The current set of available combination policies are:
-
SinglePointCrossover - A random cut is made, separating each parent in half. Offsprings are created by combining each halves
-
MultiPointCrossover - This is an extension of the Single Point Crossover where n cuts are made and the offsprings are created by combining each sections
-
OrderCrossover (OX) - This operator assumes a path representation in the chromosome and construct an offspring by selecting a subtour in one parent and preserving the relative order of the other parent. This is only available for chromosomes of type IntChromosomeSpec
-
PickFirstParent - The first parent is always chosen as the offspring
-
EdgeRecombinationCrossover (ERX) - This operator assumes a path representation in the chromosome and construct an offspring with the aim of preserving the edges from the parents as much as possible. This is only available for chromosomes of type IntChromosomeSpec
-
MultiCombinations- This is a wrapper for combining multiple combination policies. It will select a combination policy randomly with a uniform distribution
Mutation
The goal of a MutationPolicy is to maintain diversity and allow undirected jumps to slightly different areas of the search space.

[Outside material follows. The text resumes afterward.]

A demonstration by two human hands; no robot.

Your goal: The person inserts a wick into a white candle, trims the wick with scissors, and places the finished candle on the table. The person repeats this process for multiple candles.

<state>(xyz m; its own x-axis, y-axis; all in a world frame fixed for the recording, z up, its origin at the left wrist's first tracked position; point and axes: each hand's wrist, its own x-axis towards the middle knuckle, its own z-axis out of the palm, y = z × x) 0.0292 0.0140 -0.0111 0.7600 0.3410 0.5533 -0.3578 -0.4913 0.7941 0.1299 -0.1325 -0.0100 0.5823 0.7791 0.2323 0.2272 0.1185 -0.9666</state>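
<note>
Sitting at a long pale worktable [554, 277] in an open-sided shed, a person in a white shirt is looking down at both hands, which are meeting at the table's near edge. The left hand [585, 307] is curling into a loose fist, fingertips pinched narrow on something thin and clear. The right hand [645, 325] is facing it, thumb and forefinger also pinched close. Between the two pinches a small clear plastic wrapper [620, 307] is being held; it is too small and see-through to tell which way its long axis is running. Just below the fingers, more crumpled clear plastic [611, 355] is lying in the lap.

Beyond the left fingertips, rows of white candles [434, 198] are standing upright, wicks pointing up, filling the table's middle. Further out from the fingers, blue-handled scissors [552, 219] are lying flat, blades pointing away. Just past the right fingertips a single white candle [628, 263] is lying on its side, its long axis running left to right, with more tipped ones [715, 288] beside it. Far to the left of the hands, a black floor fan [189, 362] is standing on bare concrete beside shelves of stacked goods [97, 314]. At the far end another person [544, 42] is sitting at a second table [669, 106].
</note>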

The current set of available mutation policies are:
-
RandomMutation - Randomly change a value of the chromosomes. It might be flipping bits in the case of bit chromosomes or changing to a different value for int chromosomes
-
SwapMutation - Randomly change two values of the chromosomes
-
PartialMutation - Apply a MutationPolicy for a very specific chromosome of the genotype
-
MultiMutation - This is a wrapper for combining multiple mutation policies. It will select a mutation policy randomly with a uniform distribution
Termination
Termination responsibility is determine whether or not the evolution process should continue or not. Termination conditions could be based on any criteria, be it computation time, diversity in the population, reaching a specific fitness value or a combination of those.
Terminations is a helper class which provides a few out of the box helpful termination conditions.
Replacement Strategy
The replacement strategy is crucial for driving the process as it specifies how to generate the next generation based on the current population and the offsprings.
The current set of available replacement strategies are:
-
Elitism - The best individuals of respectively, the current generation and the mutated offsprings, are retained for the next generation.
-
GenerationalReplacement - The best individuals of the mutated offsprings are retained for the next generation and the current population is discarded.
-
DeleteNLast - The N weakest invidivuals of the current population are discarded and replaced by the best offsprings.